Ericsson: Apache Storm vs Spark Streaming
In Telecom OSS & BSS Systems, there are cases when a continuous stream of massive amount of data needs to be processed in real time with very low latency. For example in a Network Operation Centre (NoC), detecting alarms and triggering fallback mechanisms have such strict demands in processing continuous streams of data at real time. In these cases, there are few problems that may arise when Spark streaming is put to use.
A serialized task might be very large due to a closure. This might occur especially when processing massive amounts of continuous streams of data with data structures like a hashmap.
For example, in a NoC, an engineer could program a use case to monitor network logs as given below:
hash_map = large_hash_map_of_network_logs()
rdd.map(lambda x: hash_map(x)) .count_by_value()
Current versions of spark streaming greater than 0.9.x detect such cases and warn the user. The ideal fix for this problem is to convert large objects to RDD’s.
Also, in cases where serialized tasks are very large, there could be further issues as the time it takes to write data between stages is large. Spark writes shuffle output to an OS buffer cache. If the task is large, as mentioned above, then it spends a lot of time writing output to the OS buffer cache. The solution for this problem is to allow several GB’s of buffer cache, especially when operating on large shuffles on large heaps.
In telecom charging and billing, many times there is a need to process a selected subset of data, for instance billing the monthly usage of a subscriber. In such cases, Spark streaming could generate a large number of empty tasks due to the usage of filters.
A billing system could use a date filter as given below:
rdd = source.textFile(“occ://mbb/usage/imsi-2015-usage-data”).map(lambda x: x.split(“\t”))
.filter(lambda parts: parts[0] == “2015-05-31”) .filter(lambda parts: parts[1] == “19:00”)
rdd.map(lambda parts: (parts[2], parts[3]).reduceBy…
The ideal solution for this is to use repartitioning to shrink RDD number of partitions after filtering.
A common mistake made by programmers is to overlook setting the number of reducers for a task. In such cases, Spark streaming inherits the number of reducers from the parent RDD’s. If parent RDD’s have too many reducers, then there is significant overhead in launching the task. Too few reducers might end up in limited parallelism in the cluster. Setting the apt number of reducers is very important especially in transactional systems like telecom systems.

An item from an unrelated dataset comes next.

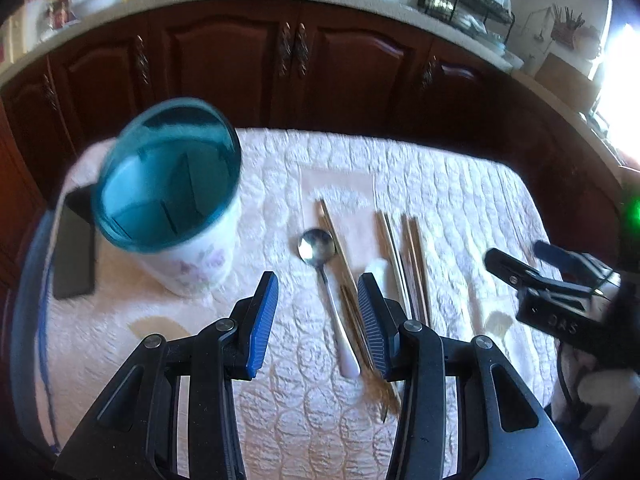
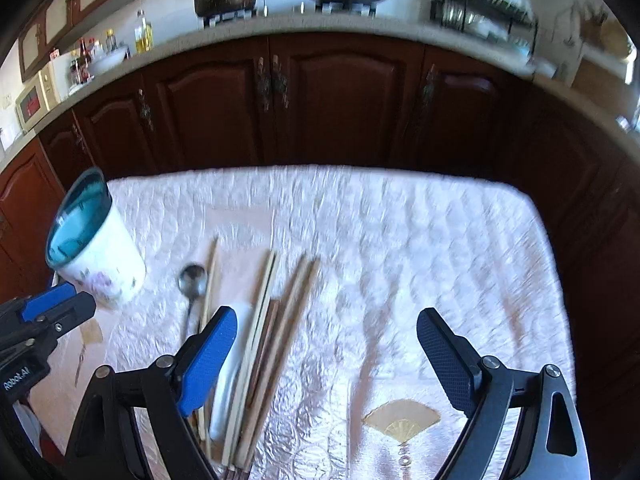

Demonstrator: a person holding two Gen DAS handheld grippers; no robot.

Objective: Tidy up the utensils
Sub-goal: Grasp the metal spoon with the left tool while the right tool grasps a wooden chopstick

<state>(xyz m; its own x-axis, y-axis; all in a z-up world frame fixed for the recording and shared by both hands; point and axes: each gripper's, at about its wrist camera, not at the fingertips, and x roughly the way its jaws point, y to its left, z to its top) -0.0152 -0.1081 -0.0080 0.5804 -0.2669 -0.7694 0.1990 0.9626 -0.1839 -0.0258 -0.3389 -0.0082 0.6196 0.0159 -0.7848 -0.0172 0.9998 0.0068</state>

Twitter Has Replaced Storm with Heron
Twitter has replaced Storm with Heron which provides up to 14 times more throughput and up to 10 times less latency on a word count topology, and helped them reduce the needed hardware to a third.
Twitter used Storm to analyze large amounts of data in real time for years, and open sourced it back in 2011. The project was later incubated at Apache, becoming a top level project last fall. Having a quarterly release cycle, Storm has reached version 0.9.5 and is approaching the stable and desired version 1.0. But all this time, Twitter has been working on a replacement called Heron because Storm is no longer up to the task for their real-time processing needs.
Topologies are deployed to an Aurora scheduler which in turn runs them as a job consisting of several containers (cgroups): a Topology Master, a Stream Manager, a Metrics Manager (for performance monitoring) and multiple Heron Instances (spouts and bolts). A topology’s metadata is kept in ZooKeeper. The processing flow is adjusted using a backpressure mechanism to control the amount of data flowing through the topology. Besides Aurora, Heron can use other service schedulers such as YARN or Mesos. Instances run user code written in Java, and there is one JVM per instance. Heron processes communicate with each other via protocol buffers and there can be multiple containers on a single machine. (More details on Heron’s internal architecture can be found in the paper, Twitter Heron: Stream Processing at Scale.)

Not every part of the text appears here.